## TASK REQUIREMENTS
An identical reprint of the entire listing below is expected.
-- INPUT MATERIAL follows --
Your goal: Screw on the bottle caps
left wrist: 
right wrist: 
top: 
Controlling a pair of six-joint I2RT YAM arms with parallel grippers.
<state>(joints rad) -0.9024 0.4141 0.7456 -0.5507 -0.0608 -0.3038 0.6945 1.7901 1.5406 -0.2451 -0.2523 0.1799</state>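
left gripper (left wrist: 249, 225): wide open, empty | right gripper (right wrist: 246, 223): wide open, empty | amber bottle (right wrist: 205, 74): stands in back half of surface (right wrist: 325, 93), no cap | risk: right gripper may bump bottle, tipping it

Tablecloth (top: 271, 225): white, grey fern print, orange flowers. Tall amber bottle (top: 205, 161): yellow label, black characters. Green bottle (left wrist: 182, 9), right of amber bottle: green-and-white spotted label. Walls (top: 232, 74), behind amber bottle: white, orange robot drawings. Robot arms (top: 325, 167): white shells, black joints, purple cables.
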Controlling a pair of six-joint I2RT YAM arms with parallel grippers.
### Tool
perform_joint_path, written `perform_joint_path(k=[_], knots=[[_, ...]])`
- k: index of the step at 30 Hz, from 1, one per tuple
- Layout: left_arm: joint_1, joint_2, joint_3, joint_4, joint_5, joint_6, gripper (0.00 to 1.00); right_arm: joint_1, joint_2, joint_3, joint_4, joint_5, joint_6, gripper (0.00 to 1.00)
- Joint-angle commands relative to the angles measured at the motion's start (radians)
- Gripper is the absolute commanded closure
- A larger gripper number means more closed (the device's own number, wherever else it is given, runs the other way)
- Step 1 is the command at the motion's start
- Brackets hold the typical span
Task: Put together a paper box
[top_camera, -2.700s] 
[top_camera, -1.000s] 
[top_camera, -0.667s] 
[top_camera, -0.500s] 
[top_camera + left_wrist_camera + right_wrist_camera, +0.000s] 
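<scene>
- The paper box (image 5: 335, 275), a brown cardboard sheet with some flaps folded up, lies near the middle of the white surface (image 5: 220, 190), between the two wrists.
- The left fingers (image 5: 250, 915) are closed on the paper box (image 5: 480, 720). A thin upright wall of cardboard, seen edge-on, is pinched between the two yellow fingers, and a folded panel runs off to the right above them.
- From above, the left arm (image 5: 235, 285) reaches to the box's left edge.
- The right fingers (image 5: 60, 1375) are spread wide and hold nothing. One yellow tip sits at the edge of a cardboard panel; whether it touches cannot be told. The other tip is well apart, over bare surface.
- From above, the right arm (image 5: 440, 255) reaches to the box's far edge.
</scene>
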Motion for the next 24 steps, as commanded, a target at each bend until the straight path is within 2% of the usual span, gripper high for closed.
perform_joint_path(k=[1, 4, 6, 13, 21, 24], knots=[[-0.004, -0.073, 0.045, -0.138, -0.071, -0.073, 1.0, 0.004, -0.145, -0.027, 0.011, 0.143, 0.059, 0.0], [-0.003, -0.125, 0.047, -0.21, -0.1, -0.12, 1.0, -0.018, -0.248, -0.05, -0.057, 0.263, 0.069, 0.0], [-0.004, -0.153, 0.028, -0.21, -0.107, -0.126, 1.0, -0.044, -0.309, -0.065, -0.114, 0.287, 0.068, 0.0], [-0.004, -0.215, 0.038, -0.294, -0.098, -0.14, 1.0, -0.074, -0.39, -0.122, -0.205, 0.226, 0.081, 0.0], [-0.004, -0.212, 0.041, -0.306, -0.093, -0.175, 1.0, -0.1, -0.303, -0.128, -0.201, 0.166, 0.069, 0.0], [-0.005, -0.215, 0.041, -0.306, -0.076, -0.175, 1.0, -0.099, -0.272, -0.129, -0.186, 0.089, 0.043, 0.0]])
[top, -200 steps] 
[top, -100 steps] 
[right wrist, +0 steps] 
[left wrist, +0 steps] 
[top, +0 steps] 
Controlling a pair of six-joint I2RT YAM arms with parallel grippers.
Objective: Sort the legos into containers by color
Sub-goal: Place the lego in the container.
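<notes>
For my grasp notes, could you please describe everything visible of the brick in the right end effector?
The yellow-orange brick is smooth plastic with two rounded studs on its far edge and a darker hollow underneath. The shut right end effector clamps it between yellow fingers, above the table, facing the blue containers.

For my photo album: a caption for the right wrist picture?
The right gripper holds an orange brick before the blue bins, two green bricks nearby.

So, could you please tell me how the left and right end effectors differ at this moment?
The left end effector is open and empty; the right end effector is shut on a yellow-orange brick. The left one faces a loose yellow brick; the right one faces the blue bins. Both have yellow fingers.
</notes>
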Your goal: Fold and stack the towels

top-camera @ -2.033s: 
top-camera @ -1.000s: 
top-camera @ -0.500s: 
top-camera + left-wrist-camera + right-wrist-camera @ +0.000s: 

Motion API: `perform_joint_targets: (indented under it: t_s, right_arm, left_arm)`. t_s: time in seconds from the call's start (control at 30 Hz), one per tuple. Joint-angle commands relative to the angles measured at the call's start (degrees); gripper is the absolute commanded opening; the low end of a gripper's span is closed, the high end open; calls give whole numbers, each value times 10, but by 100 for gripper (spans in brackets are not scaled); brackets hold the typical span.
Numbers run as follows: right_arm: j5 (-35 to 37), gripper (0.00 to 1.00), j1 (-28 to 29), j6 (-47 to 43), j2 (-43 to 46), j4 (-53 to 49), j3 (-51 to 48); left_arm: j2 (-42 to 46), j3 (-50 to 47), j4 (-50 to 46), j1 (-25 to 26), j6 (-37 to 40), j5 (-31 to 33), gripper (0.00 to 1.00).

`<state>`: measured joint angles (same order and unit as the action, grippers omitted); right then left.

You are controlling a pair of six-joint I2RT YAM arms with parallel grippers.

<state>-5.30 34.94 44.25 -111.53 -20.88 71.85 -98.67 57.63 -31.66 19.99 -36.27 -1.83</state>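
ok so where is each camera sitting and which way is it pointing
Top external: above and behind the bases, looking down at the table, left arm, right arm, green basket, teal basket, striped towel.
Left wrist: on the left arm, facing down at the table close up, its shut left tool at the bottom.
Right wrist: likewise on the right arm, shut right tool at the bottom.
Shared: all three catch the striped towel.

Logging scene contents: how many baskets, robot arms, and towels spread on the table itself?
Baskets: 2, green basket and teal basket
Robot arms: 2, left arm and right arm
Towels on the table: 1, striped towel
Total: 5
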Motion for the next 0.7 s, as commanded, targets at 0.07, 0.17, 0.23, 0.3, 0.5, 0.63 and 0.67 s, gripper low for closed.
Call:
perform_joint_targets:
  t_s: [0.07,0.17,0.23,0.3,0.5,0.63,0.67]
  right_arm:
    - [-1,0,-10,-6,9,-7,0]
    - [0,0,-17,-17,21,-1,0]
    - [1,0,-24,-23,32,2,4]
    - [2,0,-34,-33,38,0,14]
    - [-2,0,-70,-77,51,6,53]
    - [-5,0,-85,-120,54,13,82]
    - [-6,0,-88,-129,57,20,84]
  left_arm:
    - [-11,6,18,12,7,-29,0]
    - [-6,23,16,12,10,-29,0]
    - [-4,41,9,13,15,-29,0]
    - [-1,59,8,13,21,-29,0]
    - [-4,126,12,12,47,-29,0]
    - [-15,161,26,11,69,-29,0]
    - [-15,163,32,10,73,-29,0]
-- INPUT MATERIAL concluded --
## PROBLEM SOLUTION
Your goal: Screw on the bottle caps
left wrist: 
right wrist: 
top: 
Controlling a pair of six-joint I2RT YAM arms with parallel grippers.
<state>(joints rad) -0.9024 0.4141 0.7456 -0.5507 -0.0608 -0.3038 0.6945 1.7901 1.5406 -0.2451 -0.2523 0.1799</state>
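left gripper (left wrist: 249, 225): wide open, empty | right gripper (right wrist: 246, 223): wide open, empty | amber bottle (right wrist: 205, 74): stands in back half of surface (right wrist: 325, 93), no cap | risk: right gripper may bump bottle, tipping it

Tablecloth (top: 271, 225): white, grey fern print, orange flowers. Tall amber bottle (top: 205, 161): yellow label, black characters. Green bottle (left wrist: 182, 9), right of amber bottle: green-and-white spotted label. Walls (top: 232, 74), behind amber bottle: white, orange robot drawings. Robot arms (top: 325, 167): white shells, black joints, purple cables.
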Controlling a pair of six-joint I2RT YAM arms with parallel grippers.
### Tool
perform_joint_path, written `perform_joint_path(k=[_], knots=[[_, ...]])`
- k: index of the step at 30 Hz, from 1, one per tuple
- Layout: left_arm: joint_1, joint_2, joint_3, joint_4, joint_5, joint_6, gripper (0.00 to 1.00); right_arm: joint_1, joint_2, joint_3, joint_4, joint_5, joint_6, gripper (0.00 to 1.00)
- Joint-angle commands relative to the angles measured at the motion's start (radians)
- Gripper is the absolute commanded closure
- A larger gripper number means more closed (the device's own number, wherever else it is given, runs the other way)
- Step 1 is the command at the motion's start
- Brackets hold the typical span
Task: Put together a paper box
[top_camera, -2.700s] 
[top_camera, -1.000s] 
[top_camera, -0.667s] 
[top_camera, -0.500s] 
[top_camera + left_wrist_camera + right_wrist_camera, +0.000s] 
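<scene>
- The paper box (image 5: 335, 275), a brown cardboard sheet with some flaps folded up, lies near the middle of the white surface (image 5: 220, 190), between the two wrists.
- The left fingers (image 5: 250, 915) are closed on the paper box (image 5: 480, 720). A thin upright wall of cardboard, seen edge-on, is pinched between the two yellow fingers, and a folded panel runs off to the right above them.
- From above, the left arm (image 5: 235, 285) reaches to the box's left edge.
- The right fingers (image 5: 60, 1375) are spread wide and hold nothing. One yellow tip sits at the edge of a cardboard panel; whether it touches cannot be told. The other tip is well apart, over bare surface.
- From above, the right arm (image 5: 440, 255) reaches to the box's far edge.
</scene>
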Motion for the next 24 steps, as commanded, a target at each bend until the straight path is within 2% of the usual span, gripper high for closed.
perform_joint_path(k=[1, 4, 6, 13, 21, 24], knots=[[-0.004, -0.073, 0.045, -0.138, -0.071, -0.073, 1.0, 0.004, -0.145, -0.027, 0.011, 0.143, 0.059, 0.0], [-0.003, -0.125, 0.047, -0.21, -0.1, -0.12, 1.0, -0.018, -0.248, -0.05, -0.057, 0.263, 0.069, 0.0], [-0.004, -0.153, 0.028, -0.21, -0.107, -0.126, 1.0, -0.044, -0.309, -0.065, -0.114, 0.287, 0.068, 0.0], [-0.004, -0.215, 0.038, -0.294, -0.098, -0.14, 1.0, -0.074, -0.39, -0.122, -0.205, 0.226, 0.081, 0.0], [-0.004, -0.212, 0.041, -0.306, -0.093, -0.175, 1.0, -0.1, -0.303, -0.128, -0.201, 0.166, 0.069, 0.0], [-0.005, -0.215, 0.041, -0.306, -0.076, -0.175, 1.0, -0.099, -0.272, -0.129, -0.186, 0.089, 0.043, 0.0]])
[top, -200 steps] 
[top, -100 steps] 
[right wrist, +0 steps] 
[left wrist, +0 steps] 
[top, +0 steps] 
Controlling a pair of six-joint I2RT YAM arms with parallel grippers.
Objective: Sort the legos into containers by color
Sub-goal: Place the lego in the container.
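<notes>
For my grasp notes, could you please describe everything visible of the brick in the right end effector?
The yellow-orange brick is smooth plastic with two rounded studs on its far edge and a darker hollow underneath. The shut right end effector clamps it between yellow fingers, above the table, facing the blue containers.

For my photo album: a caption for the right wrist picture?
The right gripper holds an orange brick before the blue bins, two green bricks nearby.

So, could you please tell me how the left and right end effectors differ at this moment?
The left end effector is open and empty; the right end effector is shut on a yellow-orange brick. The left one faces a loose yellow brick; the right one faces the blue bins. Both have yellow fingers.
</notes>
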Your goal: Fold and stack the towels

top-camera @ -2.033s: 
top-camera @ -1.000s: 
top-camera @ -0.500s: 
top-camera + left-wrist-camera + right-wrist-camera @ +0.000s: 

Motion API: `perform_joint_targets: (indented under it: t_s, right_arm, left_arm)`. t_s: time in seconds from the call's start (control at 30 Hz), one per tuple. Joint-angle commands relative to the angles measured at the call's start (degrees); gripper is the absolute commanded opening; the low end of a gripper's span is closed, the high end open; calls give whole numbers, each value times 10, but by 100 for gripper (spans in brackets are not scaled); brackets hold the typical span.
Numbers run as follows: right_arm: j5 (-35 to 37), gripper (0.00 to 1.00), j1 (-28 to 29), j6 (-47 to 43), j2 (-43 to 46), j4 (-53 to 49), j3 (-51 to 48); left_arm: j2 (-42 to 46), j3 (-50 to 47), j4 (-50 to 46), j1 (-25 to 26), j6 (-37 to 40), j5 (-31 to 33), gripper (0.00 to 1.00).

`<state>`: measured joint angles (same order and unit as the action, grippers omitted); right then left.

You are controlling a pair of six-joint I2RT YAM arms with parallel grippers.

<state>-5.30 34.94 44.25 -111.53 -20.88 71.85 -98.67 57.63 -31.66 19.99 -36.27 -1.83</state>
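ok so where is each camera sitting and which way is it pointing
Top external: above and behind the bases, looking down at the table, left arm, right arm, green basket, teal basket, striped towel.
Left wrist: on the left arm, facing down at the table close up, its shut left tool at the bottom.
Right wrist: likewise on the right arm, shut right tool at the bottom.
Shared: all three catch the striped towel.

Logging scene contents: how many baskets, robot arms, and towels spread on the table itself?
Baskets: 2, green basket and teal basket
Robot arms: 2, left arm and right arm
Towels on the table: 1, striped towel
Total: 5
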Motion for the next 0.7 s, as commanded, targets at 0.07, 0.17, 0.23, 0.3, 0.5, 0.63 and 0.67 s, gripper low for closed.
Call:
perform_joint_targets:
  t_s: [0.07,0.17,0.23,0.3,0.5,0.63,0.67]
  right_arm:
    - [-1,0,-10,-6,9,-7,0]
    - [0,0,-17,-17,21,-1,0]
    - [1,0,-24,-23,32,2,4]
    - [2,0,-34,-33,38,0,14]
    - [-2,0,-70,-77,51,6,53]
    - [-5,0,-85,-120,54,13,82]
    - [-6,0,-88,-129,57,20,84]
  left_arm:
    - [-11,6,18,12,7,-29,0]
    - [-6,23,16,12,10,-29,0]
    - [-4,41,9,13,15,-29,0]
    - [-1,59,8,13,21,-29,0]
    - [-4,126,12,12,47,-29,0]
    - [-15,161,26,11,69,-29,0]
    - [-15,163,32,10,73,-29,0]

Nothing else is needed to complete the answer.